The Problem With Video Game Critics
Ladies and Gentlemen, Nerds and Nerdettes, welcome to The Basement; the segment where we discuss news relevant to gamer interests, developer/publisher screw ups, and all the wonderful information that makes us jump for joy or shout out in rage. Take your seat on the sofa, grab a slice of pizza, pick up your controller and let's get to it. Today's topic, art/character design integrity.
Video games have been fighting a hard battle to be considered a legitimate form of art. This is as it should be because video games are the culmination of various ideas created with passion by talented people who all share the same artistic vision. When creating a work of art, one should always remember that said piece of art will always be criticized by people inferring meaning that isn't there and transferring their own personal ideologies onto the work of art.
Criticizing a thing is all well and good as it aids in future improvement and refinement, but critique should always end before calling out an artist's integrity simply because one does not agree with said artist's vision. It is no one's right to state that an artist is immature, or sexist, or any other negative adjective simply because you personally feel that how he/she chooses to express themselves must have deeper psychological or sociological implications attached to their work.

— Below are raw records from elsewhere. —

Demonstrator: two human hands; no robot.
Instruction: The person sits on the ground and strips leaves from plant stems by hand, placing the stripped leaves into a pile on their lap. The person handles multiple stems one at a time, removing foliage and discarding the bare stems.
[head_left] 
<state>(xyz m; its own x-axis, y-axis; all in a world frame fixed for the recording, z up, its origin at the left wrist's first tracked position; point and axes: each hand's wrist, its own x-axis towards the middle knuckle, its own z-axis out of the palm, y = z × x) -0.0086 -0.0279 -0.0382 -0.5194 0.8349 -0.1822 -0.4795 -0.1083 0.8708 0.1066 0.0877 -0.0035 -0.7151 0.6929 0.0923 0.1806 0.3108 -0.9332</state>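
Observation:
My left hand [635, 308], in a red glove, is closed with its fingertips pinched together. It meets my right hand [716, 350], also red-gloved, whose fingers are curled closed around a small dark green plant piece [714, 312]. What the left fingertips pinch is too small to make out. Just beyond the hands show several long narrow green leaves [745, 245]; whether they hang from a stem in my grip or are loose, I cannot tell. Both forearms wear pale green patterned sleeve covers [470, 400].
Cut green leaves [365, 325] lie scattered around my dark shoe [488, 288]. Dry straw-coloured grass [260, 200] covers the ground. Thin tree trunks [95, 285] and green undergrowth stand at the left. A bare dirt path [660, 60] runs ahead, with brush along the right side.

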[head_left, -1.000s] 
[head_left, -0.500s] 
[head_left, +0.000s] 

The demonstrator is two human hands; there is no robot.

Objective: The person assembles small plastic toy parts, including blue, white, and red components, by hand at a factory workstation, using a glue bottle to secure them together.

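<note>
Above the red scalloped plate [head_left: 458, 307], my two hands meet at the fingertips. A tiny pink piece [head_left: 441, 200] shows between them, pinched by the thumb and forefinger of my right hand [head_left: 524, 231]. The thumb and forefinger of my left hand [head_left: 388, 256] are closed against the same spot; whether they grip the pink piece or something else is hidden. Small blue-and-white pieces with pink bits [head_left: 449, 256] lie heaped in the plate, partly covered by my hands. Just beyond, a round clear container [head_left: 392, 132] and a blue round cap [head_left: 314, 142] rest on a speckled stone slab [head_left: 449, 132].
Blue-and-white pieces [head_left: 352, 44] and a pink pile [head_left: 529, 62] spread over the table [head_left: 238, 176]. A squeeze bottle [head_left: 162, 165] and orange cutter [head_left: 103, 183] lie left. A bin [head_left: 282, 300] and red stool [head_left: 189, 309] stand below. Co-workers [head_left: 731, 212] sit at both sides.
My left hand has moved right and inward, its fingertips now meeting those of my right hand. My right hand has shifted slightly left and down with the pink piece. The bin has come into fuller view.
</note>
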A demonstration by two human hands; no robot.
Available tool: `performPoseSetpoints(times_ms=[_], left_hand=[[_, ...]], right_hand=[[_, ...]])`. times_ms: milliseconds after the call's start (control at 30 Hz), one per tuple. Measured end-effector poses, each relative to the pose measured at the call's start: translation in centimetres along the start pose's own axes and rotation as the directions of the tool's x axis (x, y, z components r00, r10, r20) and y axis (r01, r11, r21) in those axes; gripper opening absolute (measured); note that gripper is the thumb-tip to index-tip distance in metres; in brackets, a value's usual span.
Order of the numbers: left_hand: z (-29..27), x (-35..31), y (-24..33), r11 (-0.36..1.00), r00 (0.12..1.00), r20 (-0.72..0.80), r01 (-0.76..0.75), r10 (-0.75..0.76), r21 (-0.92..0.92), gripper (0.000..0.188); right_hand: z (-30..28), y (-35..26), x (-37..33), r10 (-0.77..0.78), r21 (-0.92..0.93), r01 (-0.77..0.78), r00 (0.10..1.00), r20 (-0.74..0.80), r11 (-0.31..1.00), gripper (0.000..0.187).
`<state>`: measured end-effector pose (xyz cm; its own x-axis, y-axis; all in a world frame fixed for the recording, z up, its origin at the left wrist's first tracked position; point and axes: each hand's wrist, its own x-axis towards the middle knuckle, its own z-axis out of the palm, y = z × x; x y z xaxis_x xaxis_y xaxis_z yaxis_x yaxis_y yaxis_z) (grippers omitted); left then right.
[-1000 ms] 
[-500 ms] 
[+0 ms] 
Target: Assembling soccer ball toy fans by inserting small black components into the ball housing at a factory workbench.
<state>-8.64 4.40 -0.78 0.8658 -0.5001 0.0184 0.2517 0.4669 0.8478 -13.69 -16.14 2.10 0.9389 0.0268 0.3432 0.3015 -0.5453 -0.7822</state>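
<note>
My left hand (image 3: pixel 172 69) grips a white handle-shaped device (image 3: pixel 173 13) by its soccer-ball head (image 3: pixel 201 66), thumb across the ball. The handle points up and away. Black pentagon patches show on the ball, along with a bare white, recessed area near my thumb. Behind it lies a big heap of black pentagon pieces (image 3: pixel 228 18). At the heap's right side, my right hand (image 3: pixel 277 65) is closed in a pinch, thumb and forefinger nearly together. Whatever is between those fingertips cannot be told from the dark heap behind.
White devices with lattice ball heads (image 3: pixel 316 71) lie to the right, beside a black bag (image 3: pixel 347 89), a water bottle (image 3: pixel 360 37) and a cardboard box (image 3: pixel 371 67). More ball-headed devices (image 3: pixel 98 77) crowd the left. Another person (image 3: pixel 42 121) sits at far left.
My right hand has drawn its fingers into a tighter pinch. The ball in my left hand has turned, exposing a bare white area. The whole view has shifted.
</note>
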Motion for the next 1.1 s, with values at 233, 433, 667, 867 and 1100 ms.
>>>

Most of you reading this are likely aware of the upcoming game Dragon's Crown. It is an old school style fantasy action RPG that features some character designs that many would consider to be "overly sexualized." Due to these designs, the president of Vanillaware, George Kamitani who is also the character artist for Dragon's Crown, was attacked by sites like Kotaku as being sexist, having his personal character attacked, and his work ridiculed. This example is but the most recent, and I'm sure we can all recount other games, and other characters that faced this kind of problem.
The issue is with individuals who reach into every aspect of design to find themes and meanings that simply aren't present nor were ever intended by the designer. To call out any artist for issues that exist only in your own mind is a very dangerous disservice to gamers the world over. The issue of sexism in gaming is a hot button topic today largely due to people who don't understand the proper usage for the term and equate all instances of "sexualized" women as sexist or misogynistic.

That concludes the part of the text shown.